They do an outstanding cover of Hank Williams' "Jambalaya." That Hank idea of Cajun seems like about the most identifiable sound element. It certainly comes out in the opening title song, "Jumpin' Jolie." You got to like that basic Cajun stomp and them sawing fiddles. That might be about your best place to start. The instrumental "Lost Bayou Ramble" works well in that vein as well.
I'd probably pick "Drink On It" as the best song on the album. It's more of a ballad, so it's perhaps not as much of a rockin' jam as some of the album. However, it's the most memorable melody on the album. Singer and principle songwriter Mario Matteoli addresses a prospective lover with an idea of easing up to what may come, and the realness of the emotion and the fear of screwing things up before they get started really works.

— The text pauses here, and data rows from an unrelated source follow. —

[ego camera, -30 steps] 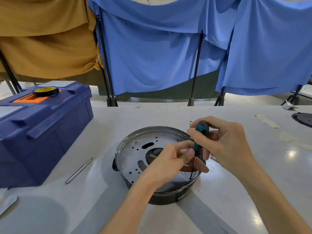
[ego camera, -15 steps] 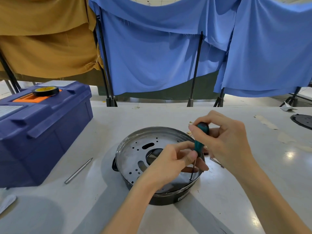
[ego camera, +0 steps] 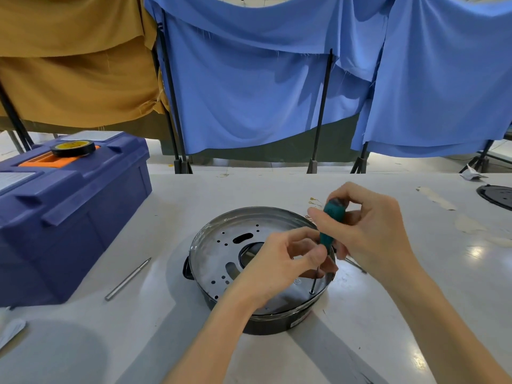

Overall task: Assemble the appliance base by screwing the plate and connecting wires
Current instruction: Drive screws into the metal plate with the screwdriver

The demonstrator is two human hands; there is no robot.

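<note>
**Desk:** How were the arms set when you looked in?

**Me:** On my screen both forearms came up from the near edge and met over the work. The right hand [ego camera: 368, 231] sat higher, with its wrist bent. The left hand [ego camera: 279, 261] lay lower, just beside it, over the right half of the plate.

**Desk:** And what room was there around them?

**Me:** The white table [ego camera: 277, 189] had bare surface on the near side and out to the right. A dark blue plastic toolbox [ego camera: 69, 217] filled the left, well apart from the round black appliance base [ego camera: 277, 325], which stood mid-table. Blue cloths [ego camera: 249, 79] hung behind the far edge. A flat black disc [ego camera: 498, 195] was cut off by the right border. A slim silver metal rod [ego camera: 127, 279] lay between toolbox and base, touching neither.

**Desk:** Where was the plate?

**Me:** The perforated silver metal plate [ego camera: 221, 253] lay inside the base's rim.

**Desk:** What did the hands have?

**Me:** Both had the teal-handled screwdriver [ego camera: 329, 225]. I saw the right hand's fingers and thumb curled round the handle near its top. The left hand's thumb and forefinger pinched the thin shaft just below the handle, with the other fingers curled. The tool stood nearly upright, its tip on a small screw [ego camera: 312, 291] by the plate's near right rim.
</note>
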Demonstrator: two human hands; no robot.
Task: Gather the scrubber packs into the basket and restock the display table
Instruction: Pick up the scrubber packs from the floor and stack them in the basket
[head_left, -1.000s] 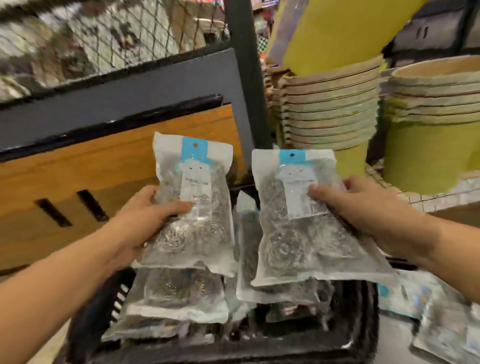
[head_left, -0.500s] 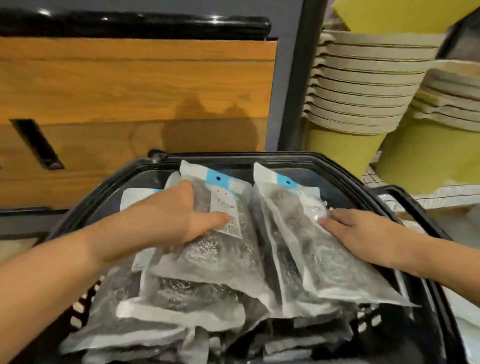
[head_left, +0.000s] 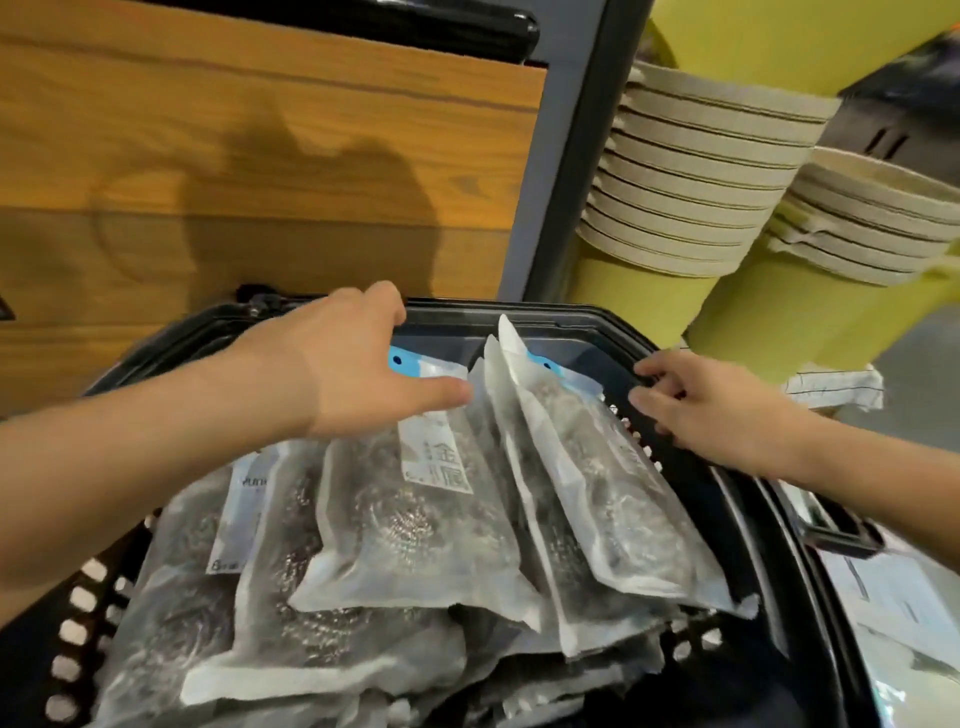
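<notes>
A: Wood panelling (head_left: 260, 156) is seen across the far left, bounded by a grey post (head_left: 566, 156). Stacked yellow-green buckets (head_left: 691, 182) with pale rims are seen at the far right.

B: And the scrubber packs (head_left: 415, 519)?

A: They are heaped in the black basket (head_left: 571, 317) at near centre. Clear bags, blue headers, white labels and steel coils can be made out.

B: The hands?

A: The left hand (head_left: 337, 374) is laid on the top pack, grip spread apart. The right hand (head_left: 711, 410) is set at the basket's right rim, grip loosely apart.
</notes>
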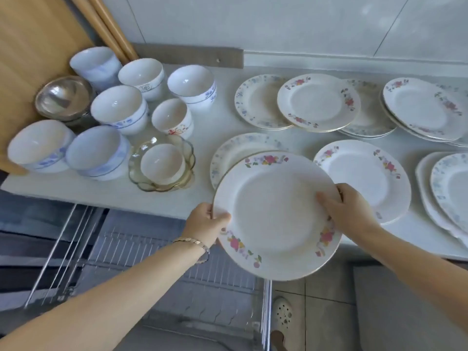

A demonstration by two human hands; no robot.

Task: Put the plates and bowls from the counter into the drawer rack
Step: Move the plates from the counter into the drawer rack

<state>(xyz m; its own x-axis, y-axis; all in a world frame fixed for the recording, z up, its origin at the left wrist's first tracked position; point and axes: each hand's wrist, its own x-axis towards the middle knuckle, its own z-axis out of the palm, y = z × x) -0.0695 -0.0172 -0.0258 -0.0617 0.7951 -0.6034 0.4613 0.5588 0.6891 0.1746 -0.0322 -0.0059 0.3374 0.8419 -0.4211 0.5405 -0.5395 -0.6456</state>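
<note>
A white plate with pink flowers (273,214) is held over the counter's front edge, above the open drawer rack (141,249). My left hand (206,221) grips its left rim, and my right hand (347,206) grips its right rim. Under it a blue-flowered plate (238,148) lies on the counter (101,191). More flowered plates (319,102) lie singly and in stacks across the right half. White bowls (119,110) with blue patterns cluster on the left, with a steel bowl (63,97) and a small bowl in a glass dish (162,163).
The wire rack in the drawer shows no dishes in its visible part. A wooden board (33,46) leans at the back left. A tiled wall runs behind the counter. A foot in a perforated slipper (282,315) stands on the floor beside the drawer.
</note>
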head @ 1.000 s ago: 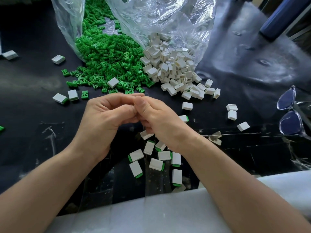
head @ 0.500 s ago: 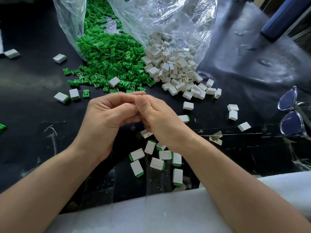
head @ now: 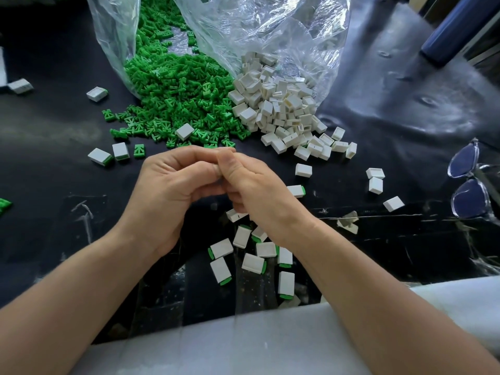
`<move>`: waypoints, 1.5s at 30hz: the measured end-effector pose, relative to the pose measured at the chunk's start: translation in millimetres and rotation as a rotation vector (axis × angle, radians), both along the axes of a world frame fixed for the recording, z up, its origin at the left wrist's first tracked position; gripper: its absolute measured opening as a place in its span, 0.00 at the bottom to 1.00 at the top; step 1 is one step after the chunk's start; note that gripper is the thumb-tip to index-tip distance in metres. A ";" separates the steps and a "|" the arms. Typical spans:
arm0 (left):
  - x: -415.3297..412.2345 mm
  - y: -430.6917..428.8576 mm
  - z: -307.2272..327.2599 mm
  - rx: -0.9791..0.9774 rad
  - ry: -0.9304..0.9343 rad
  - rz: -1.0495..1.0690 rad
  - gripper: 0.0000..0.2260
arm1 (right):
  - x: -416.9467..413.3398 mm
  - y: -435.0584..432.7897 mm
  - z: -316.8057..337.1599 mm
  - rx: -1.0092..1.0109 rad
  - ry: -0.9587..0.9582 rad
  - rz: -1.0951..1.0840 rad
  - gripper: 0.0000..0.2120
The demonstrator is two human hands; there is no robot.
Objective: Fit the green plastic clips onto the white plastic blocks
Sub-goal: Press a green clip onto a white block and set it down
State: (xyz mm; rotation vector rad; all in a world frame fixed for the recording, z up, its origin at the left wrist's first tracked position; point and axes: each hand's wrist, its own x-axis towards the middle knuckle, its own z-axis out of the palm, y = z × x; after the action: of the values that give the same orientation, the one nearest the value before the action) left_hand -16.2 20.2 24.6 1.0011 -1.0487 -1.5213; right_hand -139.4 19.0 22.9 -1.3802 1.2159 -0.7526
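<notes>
Part in work: not visible. It sits inside the pinch where the left hand (head: pixel 167 185) and right hand (head: pixel 254 190) meet. Thumbs and forefingers of both hands are curled in, tips pressed against each other. Can't tell which hand has the block and which the clip, or whether the clip is seated.

Judgement: this is the press-in step. To do it well:
- Line the clip's prongs square with the block's open slot before pushing.
- Push straight along the slot with one thumb, the other hand backing the closed end.
- A tilted entry would likely jam or bend a prong.
- Check for a flush green edge, as on the finished blocks (head: pixel 253 262) lying just below the wrists, on the person's side.

Feedstock: green clips (head: pixel 176 96) are heaped beyond the fingertips, slightly left. White blocks (head: pixel 281 109) are heaped beyond and to the right. Both spill from a clear plastic bag (head: pixel 270 31).

Strays: one assembled block (head: pixel 296 190) lies just right of the right knuckles. Glasses (head: pixel 470 185) sit well off to the right on the black table (head: pixel 405 117).
</notes>
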 end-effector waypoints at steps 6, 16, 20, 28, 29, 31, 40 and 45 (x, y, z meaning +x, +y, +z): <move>2.6 -4.2 -1.2 0.021 -0.034 -0.026 0.08 | -4.0 -3.9 6.7 0.083 -0.227 0.013 0.26; 6.1 -3.1 -0.5 -0.040 -0.130 -0.059 0.08 | -35.6 -25.9 5.6 -0.169 0.185 -0.387 0.14; 3.7 3.3 0.6 -0.077 -0.233 -0.255 0.08 | -48.1 -34.4 0.0 -0.323 0.438 -0.535 0.05; 3.6 3.7 1.0 -0.104 -0.313 -0.275 0.16 | -44.5 -40.7 -14.1 -0.344 0.833 -0.415 0.16; 3.7 3.6 1.2 -0.101 -0.317 -0.273 0.16 | -44.5 -40.4 -14.6 -0.346 0.871 -0.393 0.16; 3.3 3.8 1.2 -0.103 -0.325 -0.275 0.15 | -44.9 -40.8 -15.8 -0.358 0.910 -0.352 0.17; 4.6 -6.2 -1.7 0.039 -0.259 0.019 0.03 | -30.7 -29.7 -5.2 -0.513 0.383 -0.332 0.13; 4.2 -7.8 -1.9 0.096 -0.199 0.021 0.05 | -9.9 -15.4 -7.0 -0.595 0.268 -0.064 0.14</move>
State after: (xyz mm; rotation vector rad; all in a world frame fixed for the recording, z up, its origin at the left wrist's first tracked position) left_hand -12.1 12.3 22.7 1.2466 -1.1072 -1.4891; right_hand -149.4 3.6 15.9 -1.9853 1.3016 -1.0537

Generally, I'd pick the more ballad oriented songs as their best. "Bet My Life" and "California Sunset" have more emotional depth not just in the lyric but in the melodic composition than the jaunty and serviceable "Baby Have No Fun." I notice though that the musical differences in tempo and such between what seem clearly like ballads vs jams are actually subtle or minimal. It's more in the effect than the specific musical attack.
I want to dial down the praise a notch to say that they're pretty good, but they're not just a great amazing godsend. They have a good tight exemplary sound, but the core songwriting is just pretty good. "Drink On It" in particular stands out compositionally, but I'm not sure how memorable some of these songs are. They're good, but they're definitely not going to make you forget the songs of Jimmie Rodgers or Hank Williams.
However, they mostly sound right good while I'm listening to them, and do tend to grow with repeat listening. Further, I can readily imagine that this stuff would sound sweet live. I'd bet they could really sell this material from the stage.